The final exam will be given in this classroom, from 8:30-10:30 on Friday, 13 May 2005. The exam will be comprehensive and cover all material covered in the course, including Chs 1-8 and 17 of the text, along with handouts and the information relating to labs and in class activities.

You can expect the format of the final to follow closely the format of the hour exams, with questions integrating material from the first and second halves of the semester as possible. For instance, I might ask questions of the sort:

Consider an object of mass 10 kg on a flat surface where the coefficient of friction is 0.5. If a force of 60 N is applied to push the mass, answer the following:
a) What is the net force on the object?
b) What is the acceleration of the object?
c) How far will the object travel in 5 secs?
d) What will be its speed at the end of 5 secs?
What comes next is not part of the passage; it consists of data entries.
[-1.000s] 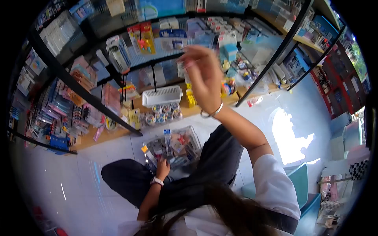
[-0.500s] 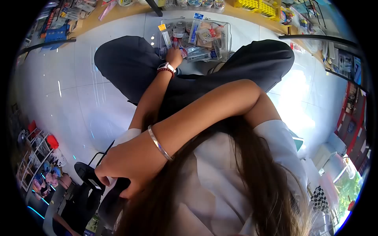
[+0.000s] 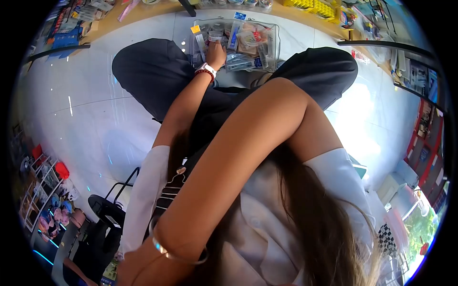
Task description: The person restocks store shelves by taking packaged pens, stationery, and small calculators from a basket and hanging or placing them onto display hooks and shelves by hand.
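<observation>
My left hand (image 3: pixel 216 55), with a white watch and a dark red beaded bracelet at its wrist, reaches into a clear basket (image 3: pixel 278 45) on the floor between my knees. Its fingers look curled down beside a round jar (image 3: pixel 216 36); what they hold, if anything, is hidden. Packed around it are a blue-topped packet (image 3: pixel 234 35), an orange-tagged packet (image 3: pixel 198 40), and several clear bags (image 3: pixel 241 62). Crossing my body, my right arm ends at the lower left, where my right hand (image 3: pixel 136 267), below a silver bangle, is blurred and its fingers are not visible.
Shelves with stationery-like goods (image 3: pixel 95 14) and yellow trays (image 3: pixel 315 8) curve along the far side. A black chair (image 3: pixel 107 212) stands at left, near a white rack (image 3: pixel 40 190) with plush toys. My dark trouser legs (image 3: pixel 148 71) flank the basket.
My left hand has moved slightly to the right and farther into the basket. My right forearm has swung down, bringing the right hand toward the bottom edge at lower left.
</observation>
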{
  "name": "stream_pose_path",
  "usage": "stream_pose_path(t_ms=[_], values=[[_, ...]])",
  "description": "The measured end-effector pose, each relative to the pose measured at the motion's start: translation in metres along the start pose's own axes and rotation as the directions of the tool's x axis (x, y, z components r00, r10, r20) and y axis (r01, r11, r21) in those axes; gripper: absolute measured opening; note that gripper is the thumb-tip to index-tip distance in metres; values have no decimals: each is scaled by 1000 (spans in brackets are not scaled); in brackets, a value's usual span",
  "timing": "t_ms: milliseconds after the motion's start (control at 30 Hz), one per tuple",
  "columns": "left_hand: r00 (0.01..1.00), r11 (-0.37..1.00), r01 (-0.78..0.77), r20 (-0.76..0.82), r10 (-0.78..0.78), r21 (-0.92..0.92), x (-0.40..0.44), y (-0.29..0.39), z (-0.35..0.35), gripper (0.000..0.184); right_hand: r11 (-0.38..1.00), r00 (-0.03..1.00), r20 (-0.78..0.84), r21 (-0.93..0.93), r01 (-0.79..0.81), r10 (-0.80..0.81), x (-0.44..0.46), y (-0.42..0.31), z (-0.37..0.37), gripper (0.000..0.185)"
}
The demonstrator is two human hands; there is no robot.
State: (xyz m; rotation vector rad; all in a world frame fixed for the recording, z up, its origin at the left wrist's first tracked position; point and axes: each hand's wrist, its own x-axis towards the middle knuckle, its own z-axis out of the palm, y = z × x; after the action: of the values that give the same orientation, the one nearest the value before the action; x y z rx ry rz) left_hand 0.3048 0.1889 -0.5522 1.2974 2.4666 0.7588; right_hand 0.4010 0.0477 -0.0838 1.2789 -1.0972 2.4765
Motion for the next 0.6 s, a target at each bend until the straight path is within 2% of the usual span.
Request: stream_pose_path(t_ms=[33, 67, 133, 200, 267, 367, 400, 433, 467, 500, 533, 600], values=[[996, 999, -5, -90, 9, 44, 1, 3, 2, 32, 999, 1000, 16, -50, 7, -6, 0, -3, 0, 37], [996, 999, -9, -90, 13, 41, 4, 7, 1, 32, 994, 999, 37, -112, 15, -11, -3, -7, -2, 37], [983, 991, -108, -142, 119, 81, 11, 14, -1, 39, 966, 997, 75, -255, 49, -31, -8, -15, -7, 37], [985, 994, -101, -139, 105, 36, 14, 22, 3, 41, 897, 990, 137, -430, 100, -44, -16, -23, -12, 36], [1000, 1000, -18, 19, 18, 3, 15, 24, 9, 42, 793, 976, 209, -585, 171, -56, -22, -32, -16, 36], [999, 998, -53, 11, 53, -36, 23, 19, 20, 42, 644, 971, 210, -729, 234, -115, -37, -40, -26, 36], [998, 996, -43, 44, 46, -75, 23, 18, 22, 42, 634, 983, 106, -753, 177, -149, -47, -41, -35, 32], [1000, 999, -27, 5, 28, -37, 23, 19, 24, 41, 631, 983, 0, -767, 117, -182, -56, -43, -44, 28], [1000, 999, -30, 3, 30, -35, 24, 20, 23, 41, 671, 991, -35, -739, 61, -129, -69, -50, -55, 25], [998, 996, 40, 58, -35, -75, 28, 22, 22, 39, 705, 996, -62, -710, 6, -71, -83, -59, -68, 24], [988, 987, 113, 119, -100, -111, 30, 22, 20, 37, 742, 992, -129, -666, -76, -14, -98, -66, -79, 24], [984, 987, 129, 140, -115, -96, 40, 15, 20, 36, 769, 938, -325, -566, -298, 124, -131, -78, -98, 25]])
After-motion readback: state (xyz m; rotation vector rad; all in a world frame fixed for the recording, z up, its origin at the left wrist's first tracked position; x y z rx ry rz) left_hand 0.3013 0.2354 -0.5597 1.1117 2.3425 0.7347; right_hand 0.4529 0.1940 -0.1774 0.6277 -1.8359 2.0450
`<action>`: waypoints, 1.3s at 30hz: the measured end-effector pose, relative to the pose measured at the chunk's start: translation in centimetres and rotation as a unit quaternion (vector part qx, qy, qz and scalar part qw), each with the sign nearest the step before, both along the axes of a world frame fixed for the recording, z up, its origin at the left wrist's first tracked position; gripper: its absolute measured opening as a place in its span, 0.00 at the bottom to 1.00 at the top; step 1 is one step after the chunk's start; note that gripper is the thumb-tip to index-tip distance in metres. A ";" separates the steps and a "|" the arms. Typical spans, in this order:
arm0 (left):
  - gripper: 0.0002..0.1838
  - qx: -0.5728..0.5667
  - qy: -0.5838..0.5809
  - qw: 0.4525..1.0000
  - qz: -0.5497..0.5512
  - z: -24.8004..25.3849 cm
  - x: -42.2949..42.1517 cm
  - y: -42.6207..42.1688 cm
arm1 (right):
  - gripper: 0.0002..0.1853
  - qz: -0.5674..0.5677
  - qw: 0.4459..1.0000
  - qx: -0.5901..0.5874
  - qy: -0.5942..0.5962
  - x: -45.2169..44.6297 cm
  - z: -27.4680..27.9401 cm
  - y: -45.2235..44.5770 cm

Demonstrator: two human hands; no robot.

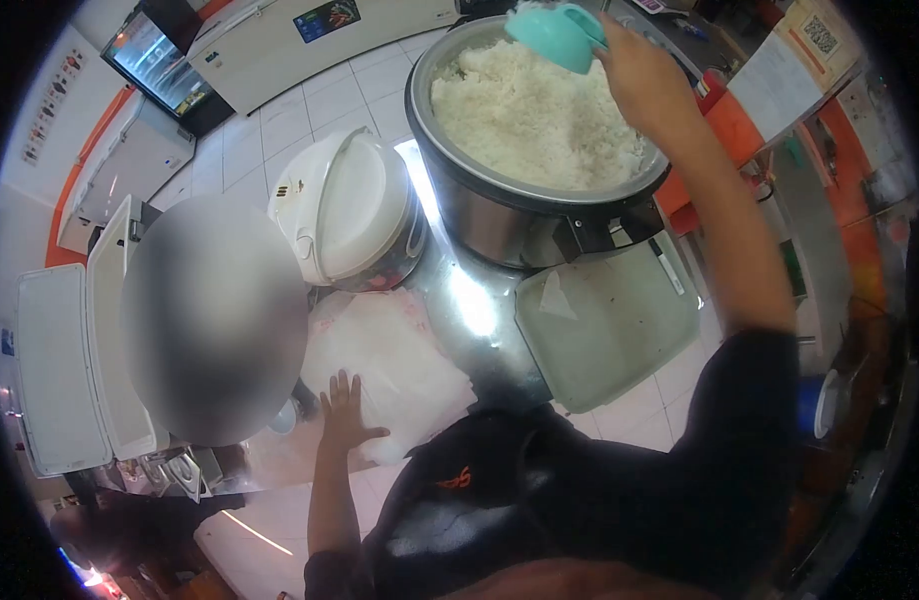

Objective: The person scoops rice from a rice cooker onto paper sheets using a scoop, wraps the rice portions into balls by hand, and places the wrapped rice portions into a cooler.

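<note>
Far left of the work, the left hand [345,412] is spread wide, fingers apart, at a pile of thin white plastic [399,350] on the metal table [444,300]; can't tell if it's actually pressing down. No rice on that plastic that I can see, so I'd guess it's early days there. Next along, the white cooker [354,205] is shut. Then the big cooker [479,215], uncovered, with loads of rice [529,125] left in it: white, fluffy, clumpy, heaped unevenly inside the rim. Over its far side there's a teal scoop [557,40], white stuff showing at the top, probably rice, so scooping looks underway. The right hand [644,80] is wrapped round the handle.
</note>
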State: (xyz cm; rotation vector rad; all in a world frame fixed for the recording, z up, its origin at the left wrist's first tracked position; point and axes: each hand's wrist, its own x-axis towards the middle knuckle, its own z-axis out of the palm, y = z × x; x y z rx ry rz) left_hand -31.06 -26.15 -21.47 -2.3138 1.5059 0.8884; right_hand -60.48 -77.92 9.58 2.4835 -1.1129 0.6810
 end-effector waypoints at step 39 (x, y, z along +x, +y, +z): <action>0.77 -0.023 -0.021 1.000 -0.005 0.0 -0.3 -0.1 | 0.22 0.129 0.944 0.147 0.267 -0.6 0.1 0.4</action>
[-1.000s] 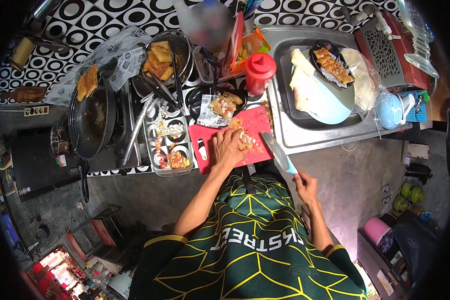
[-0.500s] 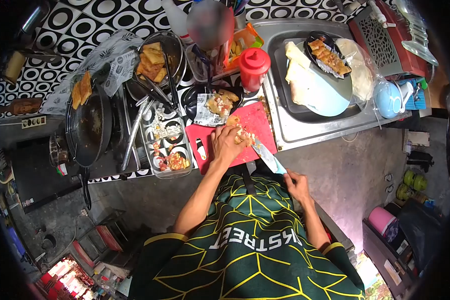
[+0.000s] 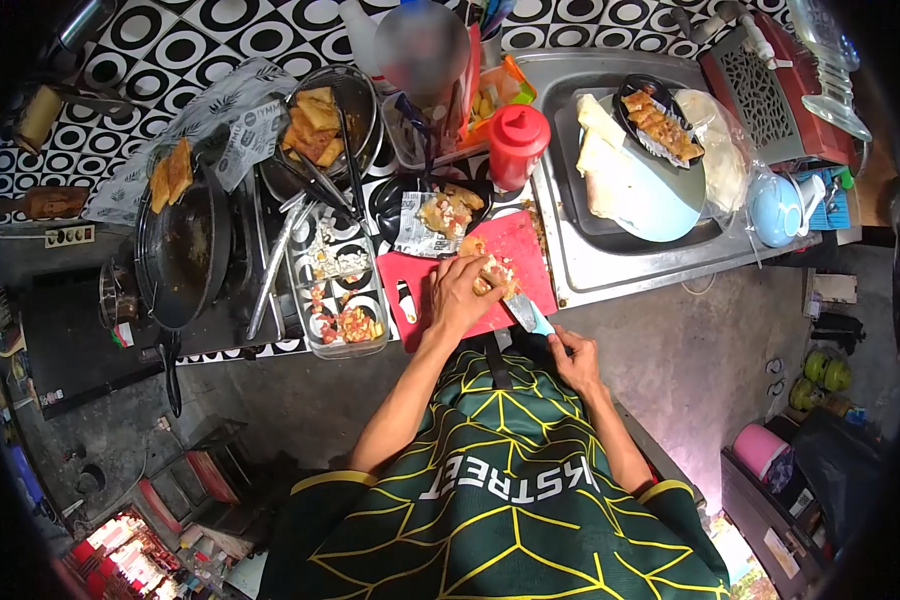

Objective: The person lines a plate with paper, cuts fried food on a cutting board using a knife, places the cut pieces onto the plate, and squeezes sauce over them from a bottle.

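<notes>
On a red cutting board [image 3: 526,250] lies a golden fried pastry [image 3: 497,272] topped with chopped white and red bits. My left hand [image 3: 458,292] is closed on its near-left side, fingers curled and pressing against it. In my right hand [image 3: 576,360] is a knife [image 3: 527,314] with a light blue handle. Its blade lies low over the board and reaches the right edge of the pastry; the tip is partly hidden there. Behind the board, a black tray [image 3: 388,204] holds printed paper and a topped pastry piece [image 3: 450,212].
Left of the board stands a clear divided container [image 3: 348,348] with chopped fillings. Farther left are a frying pan [image 3: 175,262] and a strainer of fried pastries [image 3: 313,125]. A red squeeze bottle [image 3: 517,150] stands behind, beside the steel sink [image 3: 610,270] holding flatbreads and another tray.
The knife and my right hand have moved slightly left and up, bringing the blade farther under or into the pastry's edge. My left hand stays on the pastry. The view has shifted slightly.
</notes>
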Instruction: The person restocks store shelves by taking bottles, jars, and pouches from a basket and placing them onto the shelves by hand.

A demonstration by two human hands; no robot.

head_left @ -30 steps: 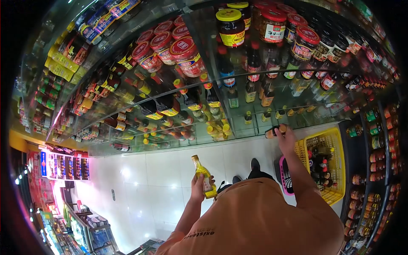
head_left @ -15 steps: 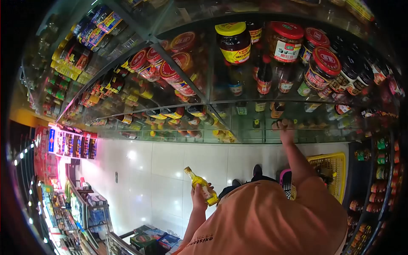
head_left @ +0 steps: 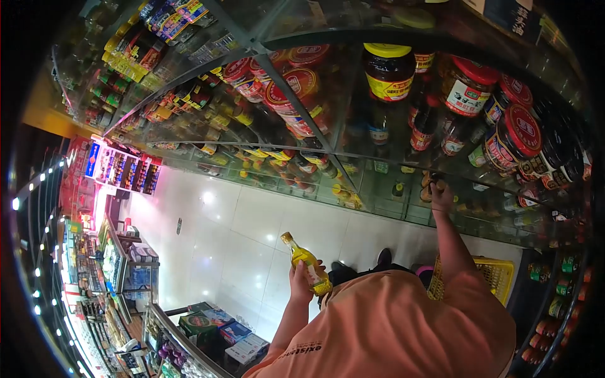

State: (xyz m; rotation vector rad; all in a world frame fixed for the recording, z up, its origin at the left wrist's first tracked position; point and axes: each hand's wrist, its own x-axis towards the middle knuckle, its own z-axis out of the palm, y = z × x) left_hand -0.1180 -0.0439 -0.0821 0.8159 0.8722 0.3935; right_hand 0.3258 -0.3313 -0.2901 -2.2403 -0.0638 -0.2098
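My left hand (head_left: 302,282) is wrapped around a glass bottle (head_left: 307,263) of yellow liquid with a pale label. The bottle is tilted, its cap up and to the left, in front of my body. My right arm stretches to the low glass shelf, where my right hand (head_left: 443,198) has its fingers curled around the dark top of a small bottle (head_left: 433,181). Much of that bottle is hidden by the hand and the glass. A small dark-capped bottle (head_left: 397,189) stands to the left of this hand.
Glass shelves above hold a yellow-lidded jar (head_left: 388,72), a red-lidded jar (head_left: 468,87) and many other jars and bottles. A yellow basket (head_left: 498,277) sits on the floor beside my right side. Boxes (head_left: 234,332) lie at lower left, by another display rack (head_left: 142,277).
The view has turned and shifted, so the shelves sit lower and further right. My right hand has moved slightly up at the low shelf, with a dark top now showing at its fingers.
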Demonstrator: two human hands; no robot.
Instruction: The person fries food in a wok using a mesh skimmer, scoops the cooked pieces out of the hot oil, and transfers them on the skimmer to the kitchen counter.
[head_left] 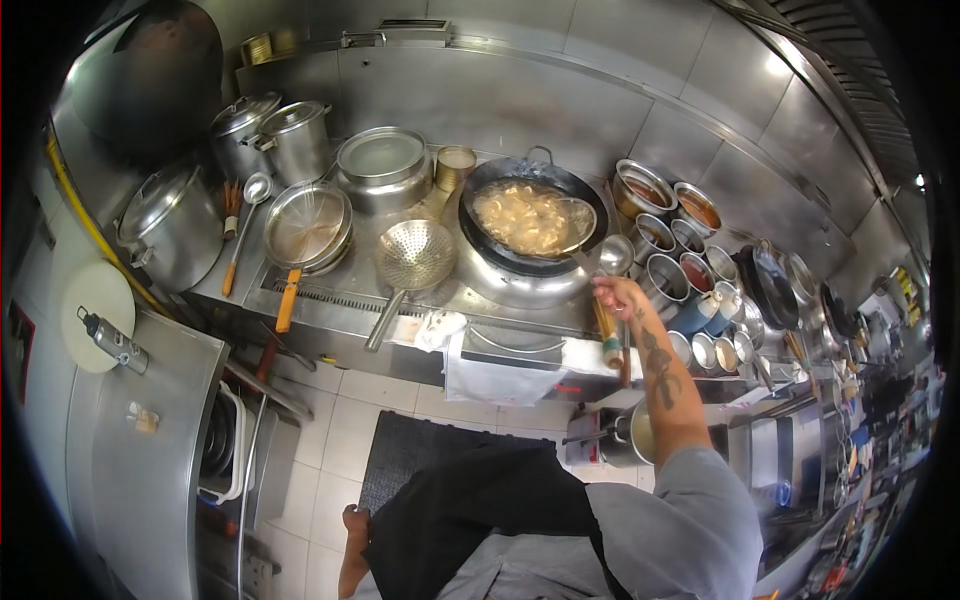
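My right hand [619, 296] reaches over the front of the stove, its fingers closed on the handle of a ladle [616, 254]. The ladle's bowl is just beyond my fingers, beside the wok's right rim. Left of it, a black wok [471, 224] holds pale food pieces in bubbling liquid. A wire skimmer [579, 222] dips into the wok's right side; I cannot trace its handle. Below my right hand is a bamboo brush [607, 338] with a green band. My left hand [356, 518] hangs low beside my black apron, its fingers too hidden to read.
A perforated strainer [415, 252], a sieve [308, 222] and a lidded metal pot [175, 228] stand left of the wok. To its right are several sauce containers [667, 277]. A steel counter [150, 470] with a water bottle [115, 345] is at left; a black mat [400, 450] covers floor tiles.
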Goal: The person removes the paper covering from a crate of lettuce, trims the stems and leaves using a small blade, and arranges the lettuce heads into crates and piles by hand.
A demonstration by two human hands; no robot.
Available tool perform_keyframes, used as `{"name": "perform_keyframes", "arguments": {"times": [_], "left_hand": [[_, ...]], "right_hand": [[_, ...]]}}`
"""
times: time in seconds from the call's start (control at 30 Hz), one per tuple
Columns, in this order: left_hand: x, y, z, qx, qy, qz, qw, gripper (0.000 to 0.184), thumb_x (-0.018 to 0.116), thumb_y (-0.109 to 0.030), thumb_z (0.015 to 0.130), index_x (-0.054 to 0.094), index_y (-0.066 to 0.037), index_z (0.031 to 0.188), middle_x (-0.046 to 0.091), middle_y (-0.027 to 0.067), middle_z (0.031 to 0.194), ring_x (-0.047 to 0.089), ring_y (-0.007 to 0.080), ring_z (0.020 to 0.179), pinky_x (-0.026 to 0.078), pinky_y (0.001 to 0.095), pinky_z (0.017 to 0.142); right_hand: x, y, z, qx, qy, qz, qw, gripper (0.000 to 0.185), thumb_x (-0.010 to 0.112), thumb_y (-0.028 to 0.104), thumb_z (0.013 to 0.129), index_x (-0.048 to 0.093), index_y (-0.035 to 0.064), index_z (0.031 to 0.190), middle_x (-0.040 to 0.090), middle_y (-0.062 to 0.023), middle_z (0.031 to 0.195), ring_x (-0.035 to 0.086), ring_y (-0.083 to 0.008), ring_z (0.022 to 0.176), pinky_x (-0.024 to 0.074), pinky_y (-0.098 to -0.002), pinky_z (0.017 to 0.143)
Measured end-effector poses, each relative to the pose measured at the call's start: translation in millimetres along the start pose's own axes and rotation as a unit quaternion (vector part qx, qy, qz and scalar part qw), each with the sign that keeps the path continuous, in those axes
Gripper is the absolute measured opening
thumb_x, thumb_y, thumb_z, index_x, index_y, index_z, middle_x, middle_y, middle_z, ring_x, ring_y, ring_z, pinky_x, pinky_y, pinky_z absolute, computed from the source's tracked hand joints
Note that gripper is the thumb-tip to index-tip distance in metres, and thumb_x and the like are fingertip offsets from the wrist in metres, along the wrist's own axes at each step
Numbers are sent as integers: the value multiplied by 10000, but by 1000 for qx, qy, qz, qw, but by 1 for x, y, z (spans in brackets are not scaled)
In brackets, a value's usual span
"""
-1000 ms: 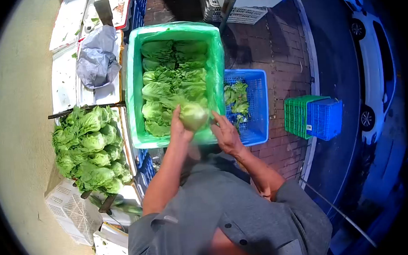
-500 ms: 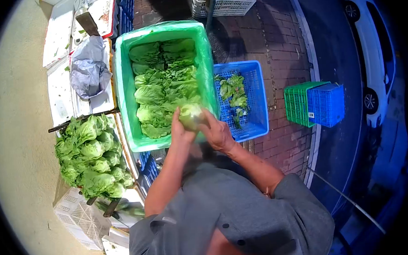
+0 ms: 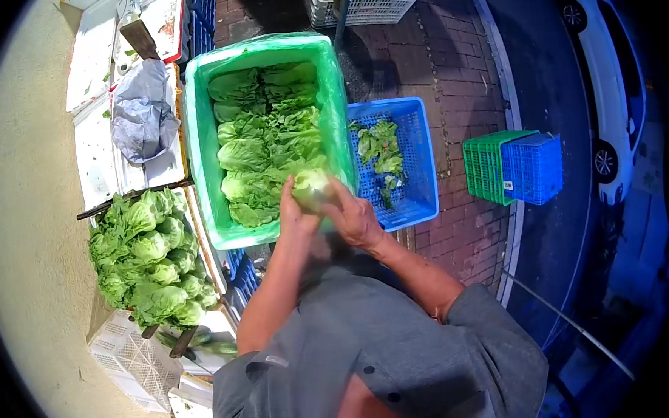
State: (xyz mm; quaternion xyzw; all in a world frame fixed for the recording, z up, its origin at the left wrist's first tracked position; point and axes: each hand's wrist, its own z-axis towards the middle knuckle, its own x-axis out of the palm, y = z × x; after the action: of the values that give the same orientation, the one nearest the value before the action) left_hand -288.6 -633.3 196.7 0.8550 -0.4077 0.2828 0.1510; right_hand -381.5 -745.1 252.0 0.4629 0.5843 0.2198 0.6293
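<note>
Between my two hands, over the near end of a green-lined box (image 3: 204, 140), is a pale green head of lettuce (image 3: 310, 186), slightly blurred. My left hand (image 3: 297, 213) is wrapped round its left side. On its right side, my right hand (image 3: 356, 217) grips it with curled fingers; the fingertips are partly smeared by motion. Rows of lettuce heads (image 3: 242, 155) lie inside the box beneath and beyond my hands. To the right of the box stands a blue plastic basket (image 3: 421, 163) with loose lettuce leaves (image 3: 380, 147) in it.
A pile of lettuce (image 3: 155, 256) lies on the left, beside a white perforated crate (image 3: 134, 359). Grey plastic sheeting (image 3: 144, 117) rests on white foam boxes (image 3: 93, 153). Green (image 3: 491, 167) and blue crates (image 3: 533, 170) stand near the kerb; a white car (image 3: 608, 81) is beyond.
My hands stay around the lettuce in nearly the same place, with slight movement blur. The whole view has shifted a little.
</note>
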Motion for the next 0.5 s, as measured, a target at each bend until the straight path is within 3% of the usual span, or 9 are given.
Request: {"name": "perform_keyframes", "arguments": {"times": [0.5], "left_hand": [[-17,4,16,-10,-21,3,1000,424,495,-394,963,570,-53,1203,642,135,1151,617,304,1055,490,468,962]], "right_hand": [[-8,3,1,38,25,64,997,487,590,254,941,466,53,1367,657,-249,967,644,-432,876,506,-458,727]]}}
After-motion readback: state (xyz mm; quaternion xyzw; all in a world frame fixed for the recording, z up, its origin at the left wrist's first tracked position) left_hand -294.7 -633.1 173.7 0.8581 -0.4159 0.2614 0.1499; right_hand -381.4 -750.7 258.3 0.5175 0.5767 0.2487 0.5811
This question incorporates concepts of motion and force, ideas we studied throughout the semester.

I will likely ask you to describe how you might construct experiments to demonstrate important concepts in the course, such as describing how you would construct an experiment (and the materials you would need) to demonstrate how an inclined plane acts as a machine, or how to measure the acceleration of an object rolling down an inclined plane

I will hold dedicated office hours for the final exam in my office in LSB 430 at the following days/times:
Monday, 9 May 11:30-1:30
Tuesday, 10 May 11:30-1:30
Wednesday, 11 May 1:30-4:00
Thursday, 12 May 10:30-1:00

You may also call at 8-8352 or email me at dslavsk@luc.edu

a) The frictional force will be the coefficient of friction x the force pushing the surfaces together; in this case, that is the weight of the object. If its mass is 10 kg, then its weight is W = mg = 10 kg x 10 m/s/s = 100 N. Then, the frictional force becomes 1/2W = 50 N. Now, if the pushing force is 60N, and the opposing frictional force is 50 N, the net force on the object is 10 N.

b) Newton's second law states the sum of Forces = ma. Here, the net force is 10 N, the mass is 10 kg, and we can easily calculate that the acceleration is 1 m/s/s.

c) The distance an object travels if it is accelerating is given by d=1/2 a t²; we know that a = 1 m/s/s and t = 5 sec, so that d = 1/2 (1)(5)² = 12.5 m.

d) Remembering that a = (Delta v) /t = (v _f - v_i)/t = (v_f - 0)/5s allows us to write that:
v_f = a x t = 1 m/s/s x 5 s = 5 m/s